**EXERCISE DESCRIPTION:**
Each line of the data below from the one holding "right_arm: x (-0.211" to the one holding "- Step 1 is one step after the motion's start", inclusive, is to be reproduced exactly; no other line belongs in the answer.

** RECORDS PROVIDED follows **

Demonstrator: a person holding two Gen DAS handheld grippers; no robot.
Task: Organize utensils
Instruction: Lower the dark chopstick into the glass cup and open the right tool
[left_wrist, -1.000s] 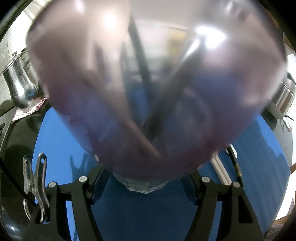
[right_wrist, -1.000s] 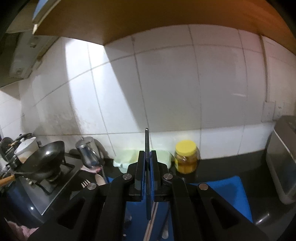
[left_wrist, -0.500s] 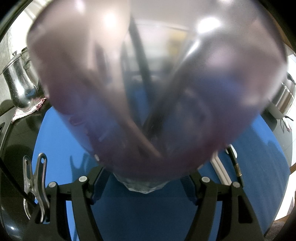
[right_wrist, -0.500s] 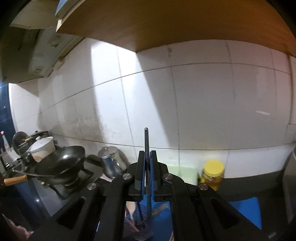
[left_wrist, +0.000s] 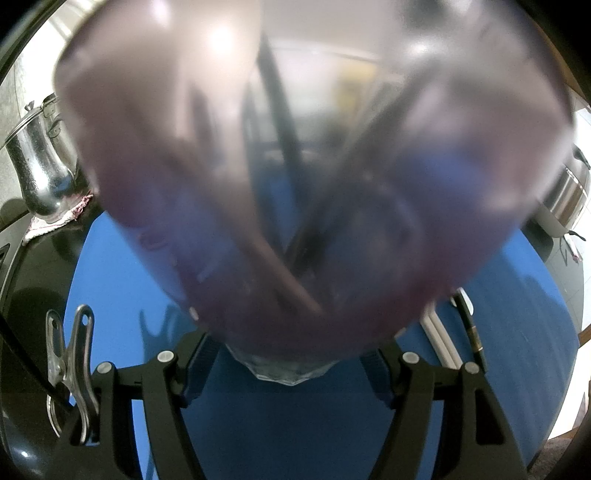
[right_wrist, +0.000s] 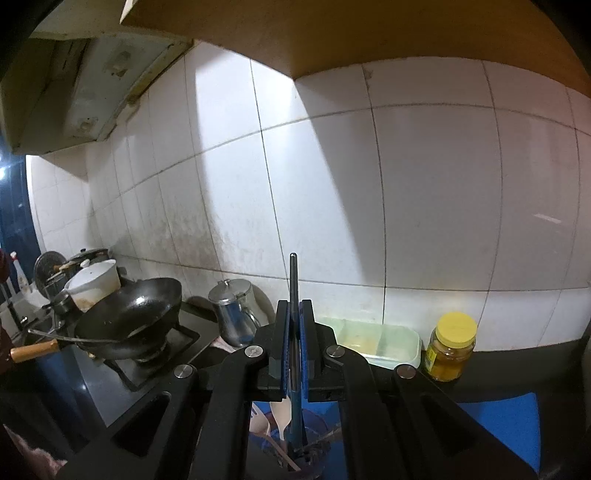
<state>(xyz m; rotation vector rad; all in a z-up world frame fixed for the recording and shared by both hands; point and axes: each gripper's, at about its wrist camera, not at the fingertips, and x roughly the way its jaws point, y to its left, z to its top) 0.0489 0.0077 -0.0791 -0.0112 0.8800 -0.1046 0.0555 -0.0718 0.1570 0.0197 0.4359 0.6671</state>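
- Over the blue mat (left_wrist: 122, 280), left gripper (left_wrist: 291, 363) fingers clamp a see-through cup (left_wrist: 314, 166) of utensils
- right gripper (right_wrist: 294, 336) fingers pinch a dark chopstick (right_wrist: 293, 280) upright above it

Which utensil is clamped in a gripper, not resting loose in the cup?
The dark metal rod, upright between the right gripper's blue pads; the white spoon rests loose.

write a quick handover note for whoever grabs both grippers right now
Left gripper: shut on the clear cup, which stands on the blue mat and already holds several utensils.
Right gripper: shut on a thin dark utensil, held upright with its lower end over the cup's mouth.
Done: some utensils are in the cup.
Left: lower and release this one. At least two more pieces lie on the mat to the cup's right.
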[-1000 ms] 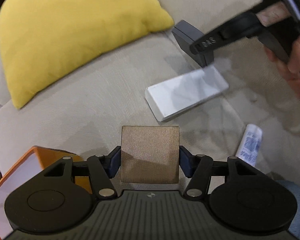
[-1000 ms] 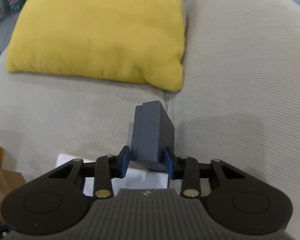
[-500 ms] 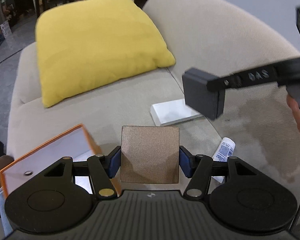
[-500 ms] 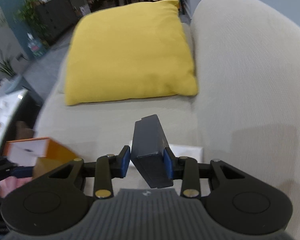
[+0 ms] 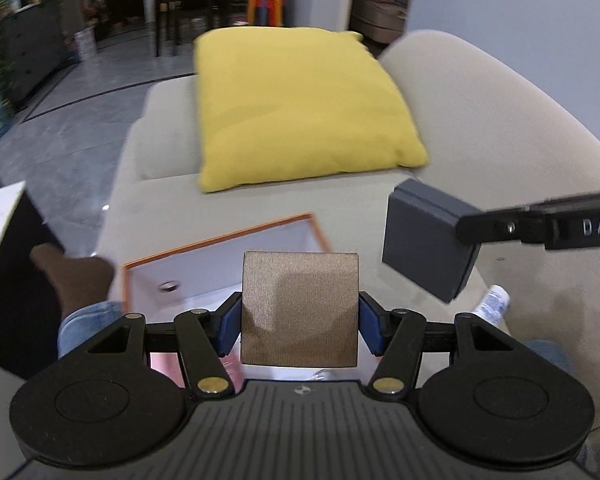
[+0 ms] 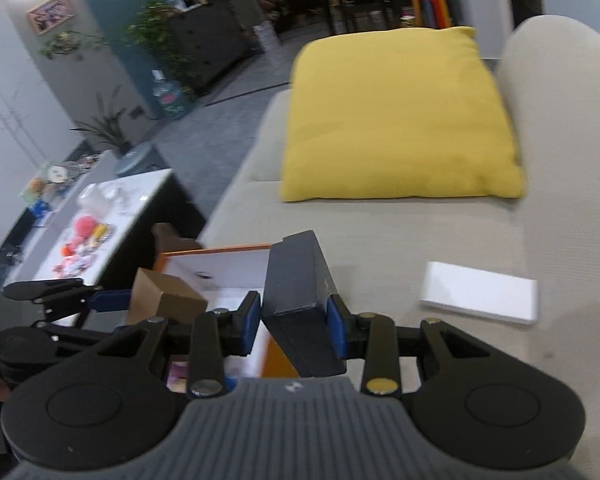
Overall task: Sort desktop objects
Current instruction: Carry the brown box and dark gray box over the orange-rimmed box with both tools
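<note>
Both boxes have risen off the beige sofa (image 6: pixel 440 240): the left hand-held gripper (image 5: pixel 299 324) clamps the brown square cardboard box (image 5: pixel 299 308) above the orange-rimmed white open box (image 5: pixel 236 252), the right hand-held gripper (image 6: pixel 295 322) grips the dark grey rectangular box (image 6: pixel 298 284) beside it.

A: What colour is the box (image 5: pixel 299 308) between the left gripper's (image 5: pixel 299 322) blue pads (image 5: pixel 229 322)?

B: Dull brown-gold, finely textured. The frame is black, with brass-coloured rivets.

A: And between the right gripper's (image 6: pixel 296 320) pads?

B: A dark slate-grey box (image 6: pixel 300 284). Beyond the fingertips, an open box (image 5: pixel 224 264), orange outside, white inside.

A: Farther ahead?

B: A plain yellow cushion (image 5: pixel 300 108) on a beige sofa (image 5: pixel 500 128). Right of the right fingers, a flat white box (image 6: pixel 480 298). Right of the left fingers, a white tube (image 5: pixel 493 303) with blue print.
</note>
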A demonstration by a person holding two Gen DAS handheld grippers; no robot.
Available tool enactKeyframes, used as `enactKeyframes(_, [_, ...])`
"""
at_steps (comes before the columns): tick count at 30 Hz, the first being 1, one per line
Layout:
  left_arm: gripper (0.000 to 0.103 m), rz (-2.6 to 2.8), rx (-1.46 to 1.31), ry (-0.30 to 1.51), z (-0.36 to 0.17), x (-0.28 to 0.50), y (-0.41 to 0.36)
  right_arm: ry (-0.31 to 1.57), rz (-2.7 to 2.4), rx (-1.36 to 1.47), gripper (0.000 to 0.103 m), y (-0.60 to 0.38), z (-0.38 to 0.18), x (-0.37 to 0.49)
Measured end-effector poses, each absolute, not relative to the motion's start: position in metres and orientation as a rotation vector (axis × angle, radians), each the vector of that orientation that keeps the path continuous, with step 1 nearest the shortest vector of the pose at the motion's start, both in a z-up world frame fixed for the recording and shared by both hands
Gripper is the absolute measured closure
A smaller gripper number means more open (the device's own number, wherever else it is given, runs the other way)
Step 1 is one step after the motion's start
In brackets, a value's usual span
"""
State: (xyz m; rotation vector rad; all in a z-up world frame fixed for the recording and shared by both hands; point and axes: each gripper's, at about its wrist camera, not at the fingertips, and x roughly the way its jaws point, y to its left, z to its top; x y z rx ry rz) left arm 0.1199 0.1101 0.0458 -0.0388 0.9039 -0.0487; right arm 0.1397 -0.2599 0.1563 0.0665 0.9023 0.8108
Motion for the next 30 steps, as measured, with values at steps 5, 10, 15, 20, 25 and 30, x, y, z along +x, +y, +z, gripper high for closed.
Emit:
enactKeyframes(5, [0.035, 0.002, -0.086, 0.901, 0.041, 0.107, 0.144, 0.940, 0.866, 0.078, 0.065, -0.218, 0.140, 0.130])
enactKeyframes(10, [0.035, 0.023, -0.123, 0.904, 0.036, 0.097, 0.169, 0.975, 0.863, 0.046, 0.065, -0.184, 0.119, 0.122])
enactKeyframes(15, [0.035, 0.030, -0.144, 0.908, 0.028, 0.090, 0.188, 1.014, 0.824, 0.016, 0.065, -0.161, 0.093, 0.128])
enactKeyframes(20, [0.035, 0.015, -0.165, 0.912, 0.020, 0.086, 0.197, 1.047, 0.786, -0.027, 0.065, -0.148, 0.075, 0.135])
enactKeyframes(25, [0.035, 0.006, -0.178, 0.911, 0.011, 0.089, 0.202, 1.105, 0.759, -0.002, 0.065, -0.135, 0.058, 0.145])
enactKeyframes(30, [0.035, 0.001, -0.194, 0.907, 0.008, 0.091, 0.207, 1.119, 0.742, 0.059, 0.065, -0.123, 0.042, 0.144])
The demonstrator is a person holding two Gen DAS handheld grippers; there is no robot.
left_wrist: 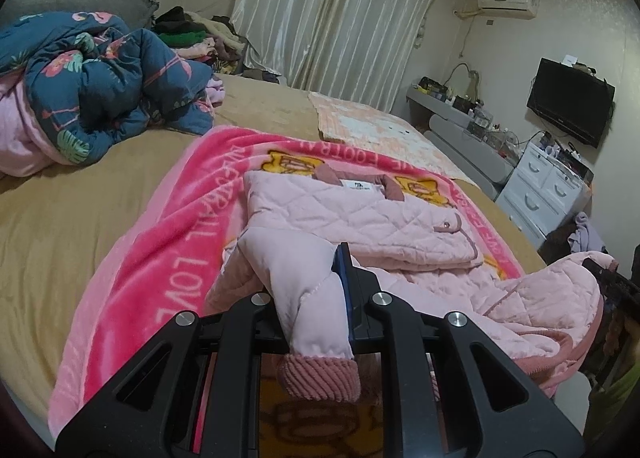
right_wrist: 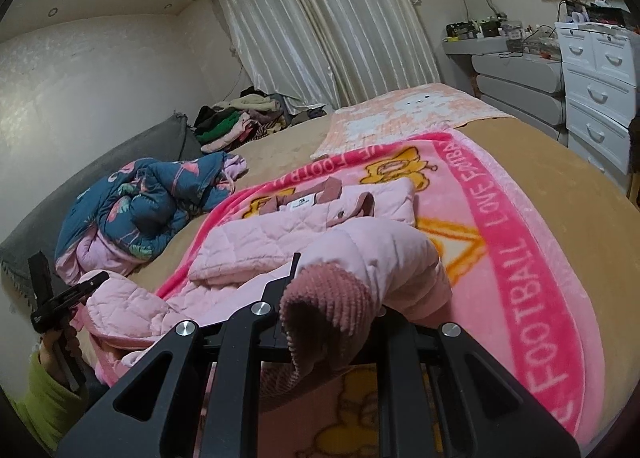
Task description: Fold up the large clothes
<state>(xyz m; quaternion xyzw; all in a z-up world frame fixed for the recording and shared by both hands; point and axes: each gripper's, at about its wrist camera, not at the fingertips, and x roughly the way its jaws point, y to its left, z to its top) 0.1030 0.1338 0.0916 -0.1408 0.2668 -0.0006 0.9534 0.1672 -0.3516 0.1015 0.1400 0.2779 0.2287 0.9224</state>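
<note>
- The left tool (left_wrist: 320, 298) was pinching a pale pink sleeve (left_wrist: 296, 278) of the jacket (left_wrist: 360, 214), its fingers pressed together on the fabric just above the ribbed cuff (left_wrist: 320, 378).
- The right tool (right_wrist: 332, 298) was pinching the other sleeve (right_wrist: 380, 254), with that sleeve's dusty-rose cuff (right_wrist: 328, 310) bunched over its fingers and hiding one of them.
- The jacket lay on a bright pink blanket (left_wrist: 160, 242) on the bed (left_wrist: 60, 198), collar at the far end, one quilted panel folded flat across the body.
- In the left view the jacket's near right part sagged off the bed edge, close to the right tool seen at the right edge of that picture.
- In the right view the left tool (right_wrist: 64, 298) showed at the near left, held by a hand in a green sleeve.
- A blue floral quilt (left_wrist: 100, 86) was heaped on the far left of the bed, well apart from the jacket.
- A pale peach cloth (left_wrist: 372, 130) lay flat beyond the blanket.
- A clothes pile (right_wrist: 240, 114) sat by the curtain (left_wrist: 340, 10); white drawers (right_wrist: 600, 70) stood at the right.
</note>
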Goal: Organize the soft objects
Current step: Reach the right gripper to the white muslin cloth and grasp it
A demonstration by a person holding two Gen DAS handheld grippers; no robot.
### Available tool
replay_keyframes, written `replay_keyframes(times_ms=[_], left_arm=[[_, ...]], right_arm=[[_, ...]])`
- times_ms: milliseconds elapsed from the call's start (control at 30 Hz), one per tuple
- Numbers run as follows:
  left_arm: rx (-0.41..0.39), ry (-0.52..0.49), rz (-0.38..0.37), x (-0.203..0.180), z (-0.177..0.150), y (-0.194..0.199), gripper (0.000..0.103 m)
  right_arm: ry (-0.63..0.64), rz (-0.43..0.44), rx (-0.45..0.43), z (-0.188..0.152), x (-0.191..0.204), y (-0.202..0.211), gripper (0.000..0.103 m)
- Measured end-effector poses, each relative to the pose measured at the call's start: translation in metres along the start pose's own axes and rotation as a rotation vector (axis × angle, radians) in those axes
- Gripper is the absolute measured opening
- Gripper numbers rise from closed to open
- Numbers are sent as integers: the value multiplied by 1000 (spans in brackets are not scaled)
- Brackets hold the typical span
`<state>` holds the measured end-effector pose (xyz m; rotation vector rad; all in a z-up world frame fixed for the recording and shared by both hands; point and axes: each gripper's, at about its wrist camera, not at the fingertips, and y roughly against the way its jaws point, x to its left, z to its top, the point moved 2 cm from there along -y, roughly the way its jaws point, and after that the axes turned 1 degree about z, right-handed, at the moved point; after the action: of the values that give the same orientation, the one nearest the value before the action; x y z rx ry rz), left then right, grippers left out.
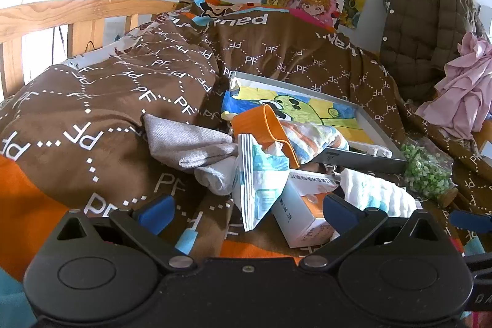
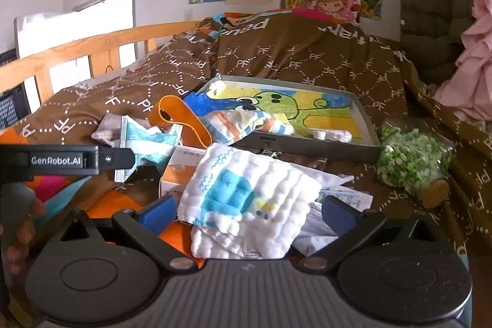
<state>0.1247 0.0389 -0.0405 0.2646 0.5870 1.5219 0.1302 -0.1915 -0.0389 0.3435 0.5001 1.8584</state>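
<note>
White quilted cotton washcloth with a blue print (image 2: 246, 202) lies low in the frame between our right gripper (image 2: 247, 212) fingers — spread wide, ready to pinch it. Our left gripper (image 1: 246, 208) — also wide, empty — hovers near the grey folded cloth (image 1: 187, 140).

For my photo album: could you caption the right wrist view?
Open right gripper poised over a white washcloth on a cluttered brown bedspread.
</note>
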Motion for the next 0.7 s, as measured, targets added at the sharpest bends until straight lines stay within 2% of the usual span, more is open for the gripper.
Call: replay_keyframes(times_ms=[300,633,700], left_arm=[[9,-13,-7,0,3,-21,102],[53,23,-43,1,0,-47,102],[49,31,-60,3,0,-47,95]], right_arm=[[147,5,13,1,15,-27,103],[217,-19,53,-6,21,-51,103],[229,-28,73,-8,21,-54,102]])
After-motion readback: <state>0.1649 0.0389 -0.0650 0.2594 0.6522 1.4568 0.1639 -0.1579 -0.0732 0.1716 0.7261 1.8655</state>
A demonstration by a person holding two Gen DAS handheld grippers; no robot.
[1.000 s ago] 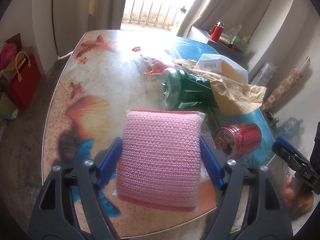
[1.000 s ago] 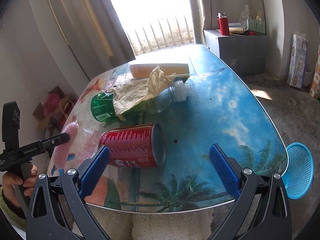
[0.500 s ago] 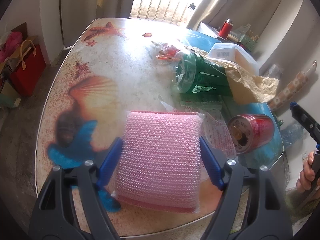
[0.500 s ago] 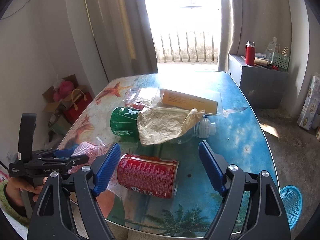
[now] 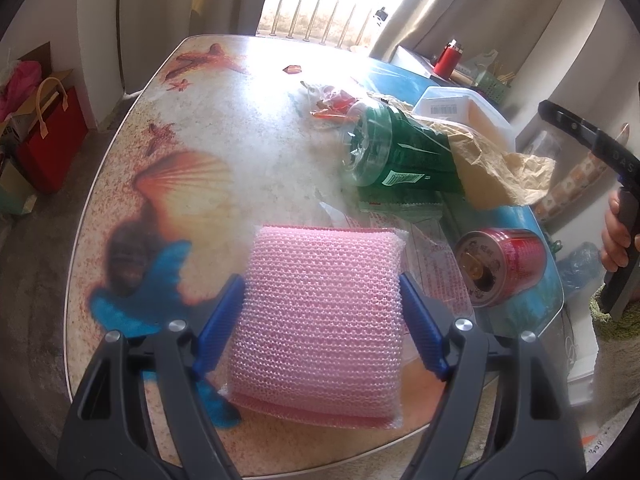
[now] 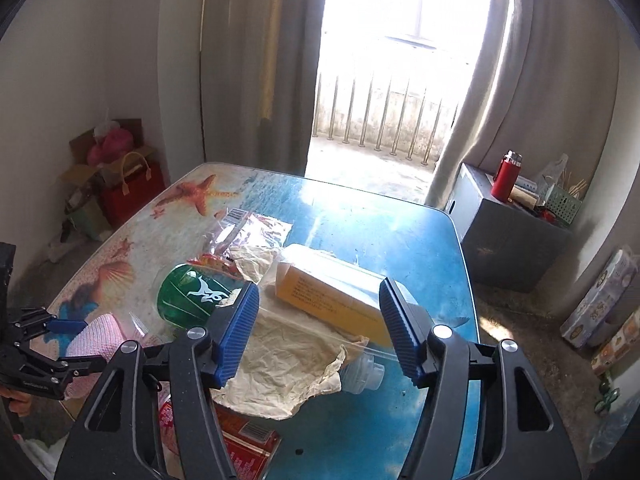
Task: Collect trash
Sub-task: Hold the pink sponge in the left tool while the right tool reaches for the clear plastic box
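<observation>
Letters "DAS" show on the right hand-held gripper (image 5: 600, 148).

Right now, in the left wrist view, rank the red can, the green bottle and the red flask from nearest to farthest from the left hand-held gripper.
1. Red can: lying on its side just right of the left hand-held gripper, near the table edge.
2. Green bottle: on its side mid-table, partly under crumpled paper.
3. Red flask: off the table, standing on the grey cabinet by the curtain.
</observation>
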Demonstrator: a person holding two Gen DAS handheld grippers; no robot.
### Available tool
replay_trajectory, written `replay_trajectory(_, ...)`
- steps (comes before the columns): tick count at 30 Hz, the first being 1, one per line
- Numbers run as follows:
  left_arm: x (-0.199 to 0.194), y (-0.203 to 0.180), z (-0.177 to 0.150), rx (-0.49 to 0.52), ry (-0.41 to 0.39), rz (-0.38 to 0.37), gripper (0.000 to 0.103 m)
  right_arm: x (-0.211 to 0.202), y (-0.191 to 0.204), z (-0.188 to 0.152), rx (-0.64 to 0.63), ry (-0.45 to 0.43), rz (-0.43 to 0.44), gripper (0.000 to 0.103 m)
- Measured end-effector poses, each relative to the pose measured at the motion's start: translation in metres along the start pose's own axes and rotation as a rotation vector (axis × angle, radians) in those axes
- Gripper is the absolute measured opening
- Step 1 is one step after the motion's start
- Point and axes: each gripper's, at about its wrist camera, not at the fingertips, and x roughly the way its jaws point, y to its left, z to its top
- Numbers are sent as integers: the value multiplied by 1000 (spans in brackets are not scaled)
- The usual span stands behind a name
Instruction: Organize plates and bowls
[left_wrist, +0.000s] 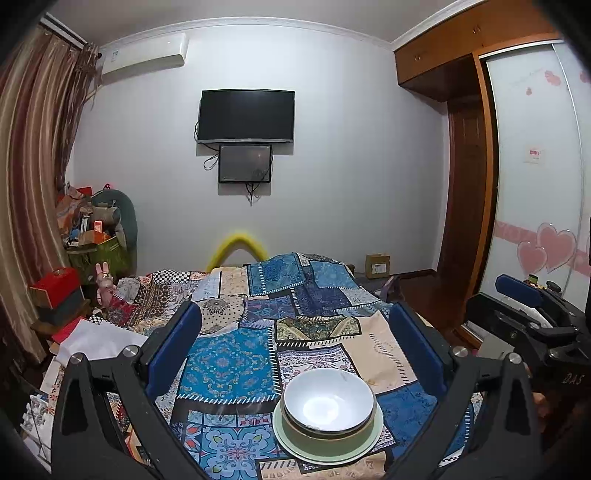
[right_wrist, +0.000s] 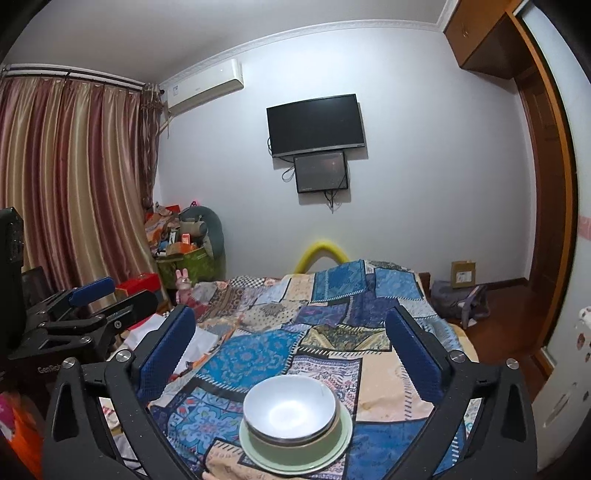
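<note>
A white bowl (left_wrist: 328, 400) sits nested in a stack on a pale green plate (left_wrist: 291, 441) on the patchwork cloth. The same bowl (right_wrist: 290, 406) and plate (right_wrist: 345, 432) show in the right wrist view. My left gripper (left_wrist: 295, 332) is open and empty, raised above and behind the stack. My right gripper (right_wrist: 291, 332) is open and empty, also above and behind the stack. Each gripper appears at the edge of the other's view: the right one (left_wrist: 524, 314), the left one (right_wrist: 92, 306).
The stack rests on a bed or table covered with a blue patchwork cloth (left_wrist: 240, 362). Cluttered boxes and bags (left_wrist: 92, 236) stand at the far left by the curtain. A wardrobe (left_wrist: 535, 184) stands at the right. A TV (left_wrist: 246, 115) hangs on the far wall.
</note>
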Motion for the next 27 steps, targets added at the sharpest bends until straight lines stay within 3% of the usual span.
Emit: replay_trajectory(27, 1, 9, -4, -35, 10, -20, 103, -2, 4, -2, -3, 3, 7, 103)
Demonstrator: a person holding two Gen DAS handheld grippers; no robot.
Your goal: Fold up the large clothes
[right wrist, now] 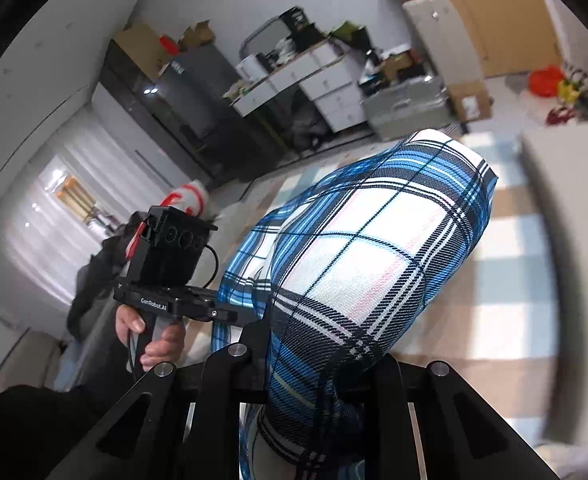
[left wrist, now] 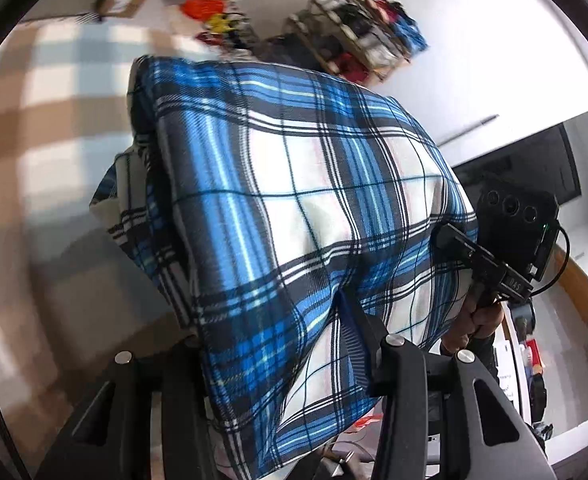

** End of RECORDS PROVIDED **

**RESPONSE AREA:**
  right_arm: x (-0.211 to 0.202), y (-0.191 to 0.204), z (-0.188 to 0.152), rx (-0.64 to 0.63), ry (-0.45 to 0.43), rz (-0.43 to 0.44), gripper (0.000 to 0.103 m)
- Measured end-effector poses, each relative to the pose measured at the motion's start: translation in metres along the start pose's own axes and rotation as a rotation vector (axis × angle, radians) in those axes
- Gripper is the absolute measured opening
- Step 1 is one step after the motion's start

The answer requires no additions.